Je comprends et je partage la colère au sujet des assureurs. J’ai été choqué par leur silence, puis leur façon de jeter des confettis aux cuisiniers. Par contre, aller évoquer les soucis de la « haute gastronomie » française alors que la nation était en deuil m’a semblé déplacé. La priorité, c’est l’école, les transports, remettre un pays en route, et ce qu’il faut sauver d’abord, ce sont les restaurants de quartier, d’entreprise, les cantines, bref, la cuisine de tous les jours. Aujourd’hui, le bien-manger pour tous, ce n’est pas déguster du homard et du caviar mais un savoureux poireau ou une excellente pomme de terre, c’est comprendre ce qui fait la qualité d’un produit, connaître son producteur…
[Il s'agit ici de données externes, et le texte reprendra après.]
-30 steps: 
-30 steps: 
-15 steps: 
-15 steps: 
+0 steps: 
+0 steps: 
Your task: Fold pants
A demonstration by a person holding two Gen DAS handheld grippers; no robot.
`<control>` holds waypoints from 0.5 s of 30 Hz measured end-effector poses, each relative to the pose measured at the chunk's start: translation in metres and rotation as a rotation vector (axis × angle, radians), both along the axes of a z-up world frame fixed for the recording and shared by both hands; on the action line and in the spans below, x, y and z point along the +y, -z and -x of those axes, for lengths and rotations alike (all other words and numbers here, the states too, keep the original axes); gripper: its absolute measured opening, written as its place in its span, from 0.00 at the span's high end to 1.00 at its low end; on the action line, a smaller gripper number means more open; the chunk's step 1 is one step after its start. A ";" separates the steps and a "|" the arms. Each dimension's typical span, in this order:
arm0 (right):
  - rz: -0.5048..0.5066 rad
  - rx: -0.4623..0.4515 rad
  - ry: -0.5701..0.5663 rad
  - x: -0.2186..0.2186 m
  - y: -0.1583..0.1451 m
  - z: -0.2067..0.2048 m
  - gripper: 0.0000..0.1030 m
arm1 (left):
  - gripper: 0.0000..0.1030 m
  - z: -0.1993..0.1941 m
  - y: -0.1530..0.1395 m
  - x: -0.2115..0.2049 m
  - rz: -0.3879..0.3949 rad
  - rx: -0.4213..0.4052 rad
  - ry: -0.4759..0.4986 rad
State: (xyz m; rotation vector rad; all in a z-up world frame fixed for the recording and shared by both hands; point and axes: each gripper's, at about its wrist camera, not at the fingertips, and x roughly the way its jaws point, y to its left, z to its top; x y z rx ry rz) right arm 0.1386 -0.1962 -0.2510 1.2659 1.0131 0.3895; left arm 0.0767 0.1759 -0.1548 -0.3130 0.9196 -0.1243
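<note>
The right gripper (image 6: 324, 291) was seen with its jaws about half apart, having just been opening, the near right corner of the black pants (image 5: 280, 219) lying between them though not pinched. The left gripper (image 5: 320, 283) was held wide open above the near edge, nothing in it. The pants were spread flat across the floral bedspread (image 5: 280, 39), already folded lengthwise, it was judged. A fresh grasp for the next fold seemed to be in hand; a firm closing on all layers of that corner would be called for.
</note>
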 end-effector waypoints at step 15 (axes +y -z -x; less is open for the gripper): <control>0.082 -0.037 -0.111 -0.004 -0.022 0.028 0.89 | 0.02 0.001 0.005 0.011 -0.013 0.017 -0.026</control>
Un sondage paru sur le site Atabula place Le Coquillage en tête des restaurants où les clients sont impatients de s’attabler à nouveau. Comptez-vous le rouvrir le 2 juin, si les conditions sanitaires le permettent ?
Mon premier souci est de ne pas mettre en danger mes collaborateurs et mes clients. Le deuxième, c’est de devoir appliquer des mesures tellement draconiennes que les gens n’auront pas l’impression de vivre une « expérience sanitaro-gastronomique ». Certains groupes hôteliers ouvrent dans des conditions presque cliniques, sans hospitalité ! Les restaurants sont des lieux de thérapie, où il y a un vrai partage de joie et de bonheur. Nous avons hâte d’être de nouveau aux petits soins pour ceux qui reviendront nous voir.
Vous dites souvent que vous habitez dans un pays de fées qui murmurent à votre oreille… Que vous disent-elles actuellement ?
Que le premier jour du déconfinement est celui où nous devions poser la première pierre d’une nouvelle civilisation. Nous avions perdu conscience de la fragilité de la vie, nous avons fait preuve d’arrogance concernant les terres arables, la pollution de l’air, les ressources halieutiques… Mais je n’irais pourtant pas jusqu’à dire que la nature se venge ! J’aime citer Antonio Gramsci : « Le vieux monde se meurt, le nouveau tarde à apparaître et dans ce clair-obscur surgissent les monstres. » Ils se sont gavés dans l’ancien monde, alors ils vont vouloir reprendre la main, à nous de rester vigilants. Mais aujourd’hui, je rêve de voir le monde se réhumaniser. J’ai l’espoir d’une renaissance.